Nach Homers Erzählung: Dionysos
Semeles ruhmvoller Sohn, Dionysos will ich gedenken, wie er erschien am Strande des Meeres auf felsiger Klippe - rastlos wogte die Flut - ein Jüngling in frühesten Jahren. Flatternd umflogen sein Antlitz dunkle, prächtige Locken, doch seine wuchtigen Schultern umhüllte das Purpur. Da stürmten Räuber - Tyrrhener - flugs aus festgezimmertem Schiffe - weinrot blinkte das Meer - ihr Schicksal trieb sie in Unheil.
Jetzt erblickten sie ihn, sie nichten sich zu und in Eile setzten sie ihn auf ihr Schiff, voller Freude meinten sie, ein Sohn von Königen sei er , wollten ihn binden mit schmerzendem Fesseln, doch diese hemmten seine Freiheit nicht. Die weidenen Ruten fielen ins Weite, kaum dass sie Hände und Füße berührten.
Und wie er nun da saß, lächelnd aus dunklen Augen, da kam ein Gedanke dem Steuerer, dass er sofort die Gefährten heran rief, um ihnen zu sagen: "Wahnbesessene, welchen Gott habt ihr gefangen ? Welchen Starken gefesselt? Das festgezimmerte Schiff, nicht einmal das kann ihn tragen. Ein Gott ist´s, er gleicht nicht den sterblichen Menschen, vielmehr den herrn im Palast Olympos.

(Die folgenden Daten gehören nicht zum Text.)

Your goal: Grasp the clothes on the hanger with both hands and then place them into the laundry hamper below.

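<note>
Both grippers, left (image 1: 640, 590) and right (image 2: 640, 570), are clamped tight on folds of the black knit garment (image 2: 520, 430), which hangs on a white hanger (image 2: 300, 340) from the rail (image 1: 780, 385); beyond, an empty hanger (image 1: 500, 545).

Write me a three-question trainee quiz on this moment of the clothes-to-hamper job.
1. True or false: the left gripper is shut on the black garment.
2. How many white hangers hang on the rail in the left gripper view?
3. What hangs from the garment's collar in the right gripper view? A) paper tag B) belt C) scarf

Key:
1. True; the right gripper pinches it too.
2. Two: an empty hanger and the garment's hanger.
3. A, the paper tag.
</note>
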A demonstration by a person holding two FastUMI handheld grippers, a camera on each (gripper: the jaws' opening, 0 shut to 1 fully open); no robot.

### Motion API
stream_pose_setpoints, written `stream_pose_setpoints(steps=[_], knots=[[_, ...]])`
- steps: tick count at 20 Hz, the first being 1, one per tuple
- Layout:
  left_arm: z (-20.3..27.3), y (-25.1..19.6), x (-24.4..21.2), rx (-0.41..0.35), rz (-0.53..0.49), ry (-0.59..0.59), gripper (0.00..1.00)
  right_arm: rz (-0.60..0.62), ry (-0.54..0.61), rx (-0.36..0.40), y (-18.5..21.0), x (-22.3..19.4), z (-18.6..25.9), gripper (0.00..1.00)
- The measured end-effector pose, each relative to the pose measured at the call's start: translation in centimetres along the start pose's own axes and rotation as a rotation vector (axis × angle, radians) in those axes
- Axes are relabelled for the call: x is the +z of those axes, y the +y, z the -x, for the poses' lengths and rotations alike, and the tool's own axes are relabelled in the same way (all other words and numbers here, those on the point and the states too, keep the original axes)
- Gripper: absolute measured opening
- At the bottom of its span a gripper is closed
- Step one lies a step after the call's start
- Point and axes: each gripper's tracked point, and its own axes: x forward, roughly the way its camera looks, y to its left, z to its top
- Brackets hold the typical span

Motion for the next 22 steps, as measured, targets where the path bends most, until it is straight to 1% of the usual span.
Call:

Lassen wir eiligst ihn wieder los und das sofort ! packt ja nicht ihn an, damit er nicht grollend widrige Winde und wirbelnde Stürme errege.
Da schallt ihn der Schiffsherr. "Wahnbessesener! Schau auf dem Fahrtwind! Segel gezogen!" Sprach´s und setzte die Segel des Schiffes. Brausend bauschte der Winde die Segel, aber bald geschahen seltsame Taten. Süßer Wein rann über das Schiff, herrlich roch er, es quollen ambrosische Düfte. Es breitete sich ein Weinstock gleich nach allen Seiten sich aus an der Spitze des Segels, Trauben hingen in Fülle daran.
Nun endlich bei diesem Schauspiel schrien die Leute. "Steuerer, das Schiff an Land!" Da wurde drinnen im Schiffe, er - der Gott - vor ihnen zum Löwen, packte den Schiffsherrn, alle sahen´s, sprangen zusammen fliehend das böse Geschick ab, in das göttliche Meer und wurden Delphine.
Dem Steuerer aber ward Gnade und Rettung. Volle Beglückung gab ihm der Gott mit den Worten. "Mut ehrwürdiger Vater! Du bist mir herzlich willkommen! Dionysos bin ich, der Donnerer, den seine Mutter Semele, Kadmos Tochter, dem Zeus empfangen in Liebe."